Spending on unwarranted use of healthcare services, where no actual measurable benefit is obtained, has been estimated in the range of $250-$325 billion annually in the U.S., according to Thompson Reuters data from 2009. The unwarranted use of healthcare services is the largest single component to the $600-$850 billion surplus in healthcare spending that can be attributed to embedded inefficiencies; inefficiencies that ultimately increase healthcare cost and decrease the overall quality of public health.
The first step that agencies can take to reduce healthcare costs and improve quality is to identify the surplus of discretionary health care services. This is where analysis of patient and population data comes in.
Enter Big Data
Hospital organizations are sitting on large volume data sets, typically in the petabyte scale for each hospital. These are composed of individual patient electronic information that has the potential to root out these systemic inefficiencies in their healthcare services. Sorting through this data, however, presents a substantial challenge.

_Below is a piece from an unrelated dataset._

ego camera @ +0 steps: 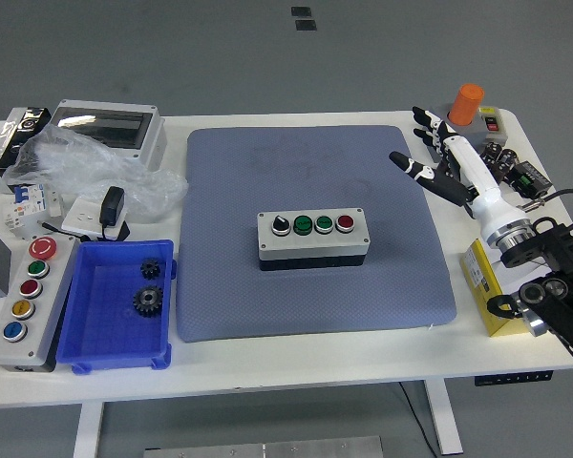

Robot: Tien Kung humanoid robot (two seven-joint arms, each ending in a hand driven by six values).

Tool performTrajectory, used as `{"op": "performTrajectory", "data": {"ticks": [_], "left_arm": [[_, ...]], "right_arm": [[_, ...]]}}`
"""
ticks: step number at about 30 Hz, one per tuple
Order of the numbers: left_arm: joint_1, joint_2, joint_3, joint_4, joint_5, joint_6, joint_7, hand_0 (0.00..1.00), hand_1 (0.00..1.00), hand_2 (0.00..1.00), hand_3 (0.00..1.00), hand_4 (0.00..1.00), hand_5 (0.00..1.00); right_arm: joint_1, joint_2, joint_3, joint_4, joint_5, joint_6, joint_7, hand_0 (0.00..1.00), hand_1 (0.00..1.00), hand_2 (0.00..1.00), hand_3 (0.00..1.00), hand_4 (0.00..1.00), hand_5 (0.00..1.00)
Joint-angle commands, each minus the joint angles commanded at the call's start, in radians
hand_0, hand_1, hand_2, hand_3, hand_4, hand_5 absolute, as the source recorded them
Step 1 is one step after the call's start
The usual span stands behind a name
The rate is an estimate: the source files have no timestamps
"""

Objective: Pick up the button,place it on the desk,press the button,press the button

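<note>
A grey button box (313, 239) with a black knob, two green buttons and a red button lies flat in the middle of the blue-grey mat (315, 286). My right hand (437, 153), white with black fingertips, hovers over the mat's right edge, well to the upper right of the box. Its fingers are spread and hold nothing. The left arm is out of sight.
A grey box with an orange knob (466, 113) stands behind the right hand. A yellow box (484, 286) lies at the right edge. At left are a blue tray (115, 305) with gears, a second button box (24, 301), a plastic bag (91, 172) and an enclosure (107, 129).
</note>
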Motion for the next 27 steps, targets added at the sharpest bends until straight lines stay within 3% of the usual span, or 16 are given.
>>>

Even within a single patient record there are large varieties in the type and format of the data. Today, this data is becoming more complex with structured data (data that resides in fixed fields within a record) becoming comingled with unstructured data in the form of free text, images, audio, and video files.

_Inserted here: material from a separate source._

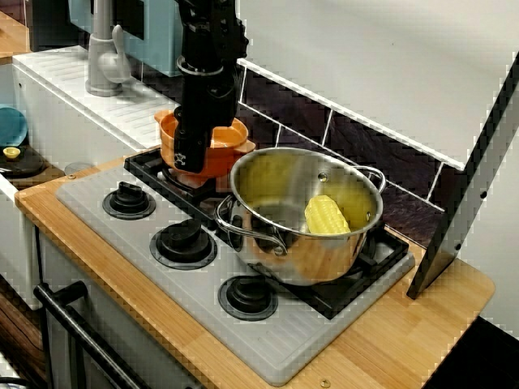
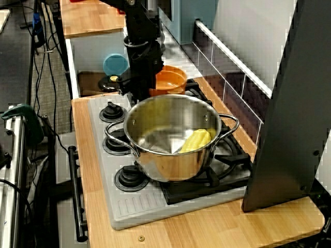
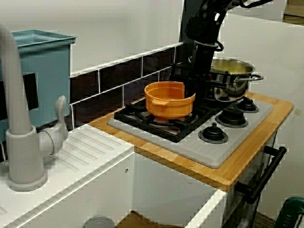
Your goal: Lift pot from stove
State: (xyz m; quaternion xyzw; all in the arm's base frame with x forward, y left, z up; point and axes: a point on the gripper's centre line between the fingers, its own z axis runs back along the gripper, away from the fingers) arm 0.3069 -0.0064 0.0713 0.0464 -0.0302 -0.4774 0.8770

During periods of critical patient care this data can have a high velocity requiring quick time-sensitive response. Hospitals are increasingly facing information overload and need to implement data strategies — ranging from data use to data retention — to uncover the information buried within these large volumes of population data. Collecting an overall dataset with the individual case details for each member of the entire population of patients can help identify inefficiencies in healthcare services.
Reducing Unwarranted Healthcare Expenditures
Specific areas of unwarranted health services include: overuse due to fee-for-service incentives; marginally valued direct care that has no measurable benefit or shows no improvement in patient outcome; unnecessary diagnostic or imaging tests that are performed to protect against malpractice exposure; and high cost diagnostics performed on patients at very low risk for the condition.

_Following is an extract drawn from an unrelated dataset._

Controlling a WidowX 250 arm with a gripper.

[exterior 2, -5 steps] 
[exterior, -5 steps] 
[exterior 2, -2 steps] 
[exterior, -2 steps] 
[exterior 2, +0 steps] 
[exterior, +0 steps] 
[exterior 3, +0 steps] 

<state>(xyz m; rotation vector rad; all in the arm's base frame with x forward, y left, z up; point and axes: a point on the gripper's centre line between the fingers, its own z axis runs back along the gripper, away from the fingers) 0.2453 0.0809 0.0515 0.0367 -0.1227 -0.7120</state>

To systematically reduce these un-warranted expenditures, healthcare organizations are moving away from the current fee-for-service payment model and towards providing reimbursement for services based on health outcome. The new Accountable Care Organizations (ACOs) are working to provide pay-for-performance incentive models. An ACO is a payment and delivery reform model that ties provider healthcare reimbursements to quality measures and works to reduce the total cost of care for a population of patients. Predictive and prescriptive analytics is inherently embedded into this new model of care.
Predictive and prescriptive analytics looks at what might happen for a given health situation and prescriptive analytics tells either hospital or patients what they might want to do in the future to address a specific health situation. These analytic approaches are powerful tools for identifying un-warranted health services.
[Related: The HIT needs of ACOs: Analytic data.]
The analytic approach uses patterns found in historical data sets like medical records to identify risks, trends, and associations. One well-known example is credit scoring used throughout the financial services industry. Particular to healthcare, predictive analytics can be used to address un-warranted care by answering questions such as:
• What is a patient’s specific risk for readmission to a hospital over the next 30 days?
• What is the specific outcome a diagnostic test will likely have on the current treatment plan?
• What specific medical procedures, tests and prescribed drugs provide no measurable benefit in patient outcome?
• What specific tests are performed primarily for medical liability reasons?